Il y a quelques semaines, le splendide Congrès Eucharistique d'Alger rappelait au monde les événements qui servirent, voici un siècle, d'occasion providentielle à la pénétration de l'Évangile jusqu'au cœur du continent africain.

Parmi les pionniers de l'apostolat moderne en Afrique, se trouvait Émilie de Vialar. C'est donc avec raison, que vous êtes venus, chers fils et chères filles, de son pays de Gaillac, de Marseille, de Paris, et d'autres régions, prendre part au triomphe de cette grande Missionnaire française.
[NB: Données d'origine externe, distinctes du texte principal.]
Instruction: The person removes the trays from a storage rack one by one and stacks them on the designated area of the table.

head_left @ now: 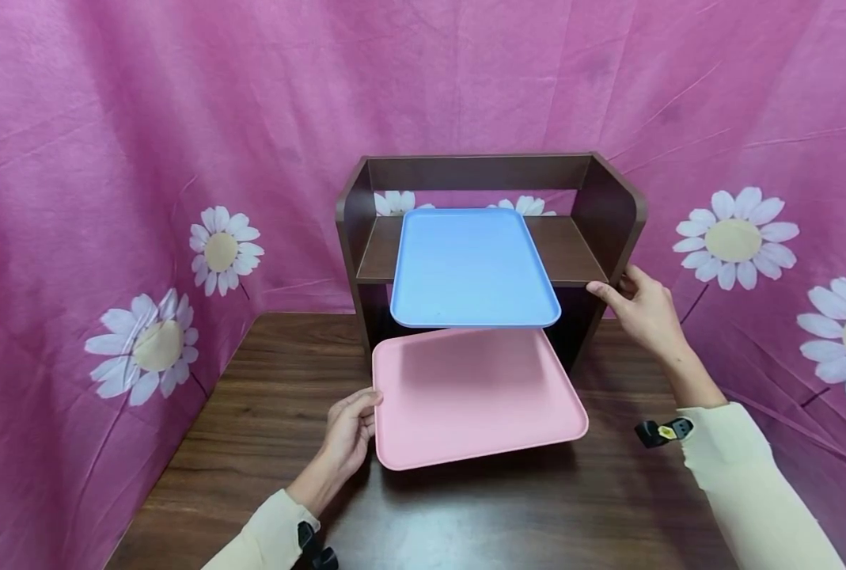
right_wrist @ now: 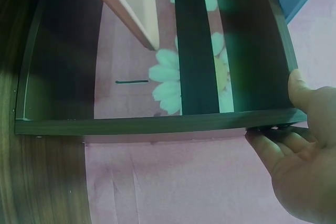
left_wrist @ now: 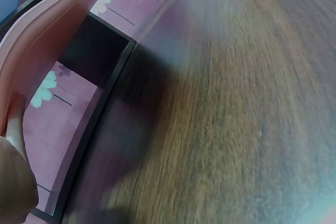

Mais vous surtout, qui l'appelez votre Mère et dont le cœur a dû s'émouvoir bien doucement, hier, en disant pour la première fois, avec l'Église, cette invocation solennelle : Ora pro nobis, beata Aemilia !, c'est vous autres aujourd'hui, que, dans un sens différent, mais tout aussi vrai, Nous qualifierons de même en disant : « Bienheureuses les filles d'une telle Mère ! ».

Bienheureuses d'abord, parce que vous êtes assurées d'avoir au ciel une protectrice puissante. De son crédit auprès de Dieu, les étendards déployés hier à Saint-Pierre montraient quelques témoignages. Mais c'en est un aussi, que le développement rapide et l'extension de votre Institut. L'Italie, la France et l'Angleterre, 1'Afrique du Nord, Malte, la Syrie et la Palestine, la lointaine Birmanie et l'Australie plus lointaine encore, connaissent et aiment les filles d'Emilie de Vialar. Oui, bienheureuses êtes-vous, de la puissance que Dieu a donnée à votre Mère et des grâces qu'Il a répandues sur son œuvre !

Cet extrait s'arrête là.